Due to increasing number of insurance companies and their online policies, people are often confused about the right and wrong policy and the best policy for themselves. Each of the schemes offered to the customers has its own distinct characteristics and that is why customers are dilemma about choosing the best plan for themselves. Therefore, the Insurance Regulatory and Development Authority of India (IRDA) has come up with a standard health insurance policy in January 2020 to address such a problem. The scheme is named Arogya Sanjeevani. This is the first scheme of its kind. Therefore, information related to this is being given through this article.
Arogya Sanjeevani Yojana
IRDA has announced that this standard scheme will be named Arogya Sanjeevani scheme for all companies. This will give better clarity to customers and they will be able to avoid confusion. No other name can be used for this scheme in any document. Each insurance company (standalone and general) will have to offer the Arogya Sanjeevani scheme. About 22 diseases will be covered under this scheme and the waiting period will vary depending on the treatment and diseases. It can range from 24 to 48 months. Depending on the coverage, the price of the policy will be determined by the insurance companies under the guidelines of IRDA. The scheme has been introduced with the objective of ensuring the availability of health insurance policies easily, hence it is expected to be affordable. The minimum age for availing the policy is 18 years and it can be renewed throughout life. The term of the policy is one year.

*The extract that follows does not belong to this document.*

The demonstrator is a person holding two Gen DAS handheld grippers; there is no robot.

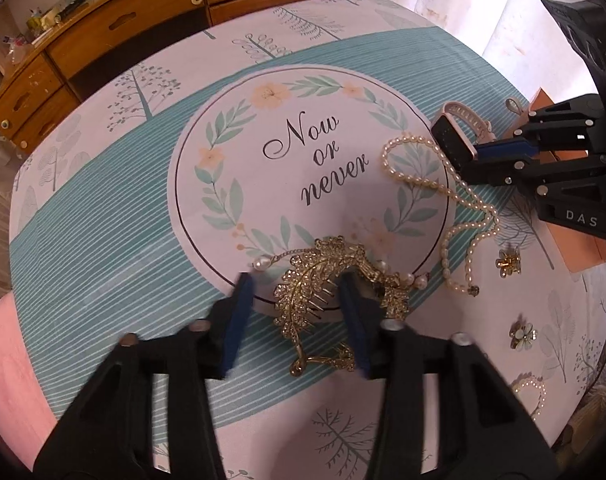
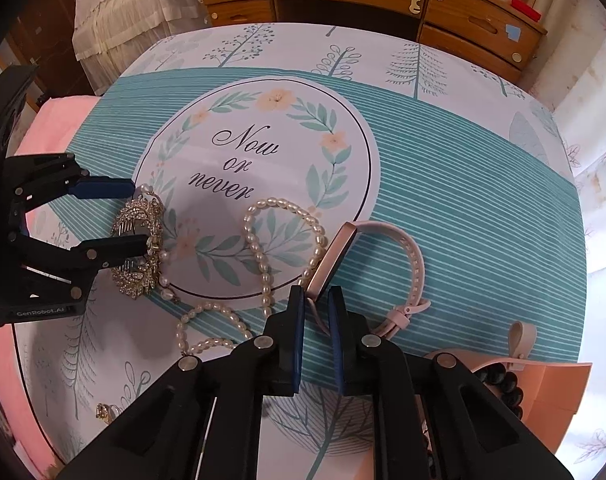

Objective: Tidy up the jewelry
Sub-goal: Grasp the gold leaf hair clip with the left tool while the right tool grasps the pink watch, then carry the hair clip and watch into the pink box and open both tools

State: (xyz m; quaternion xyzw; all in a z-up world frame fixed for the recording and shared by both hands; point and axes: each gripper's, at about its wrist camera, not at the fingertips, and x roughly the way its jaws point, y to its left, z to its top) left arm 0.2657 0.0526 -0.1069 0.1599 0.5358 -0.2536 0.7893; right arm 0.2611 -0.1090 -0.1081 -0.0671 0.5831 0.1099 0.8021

Cover provided in Arogya Sanjeevani Scheme
It is mandatory to provide the following cover under the Arogya Sanjeevani scheme –
- Hospitalization expenses.
- Essential dental and plastic surgery due to illnesses or injuries.
- Treatment of cataract (up to a limit).
- A maximum daycare cost of Rs 2,000 for ambulance and hospitalization.
- Expenses incurred before hospitalization (30 days prior to hospitalization)
- Post-hospitalization expenses (60 days after date of discharge)
- Expenditure on Aayush treatment (for Ayurveda, Yoga and Naturopathy, Unani, Siddha and Homeopathy etc.)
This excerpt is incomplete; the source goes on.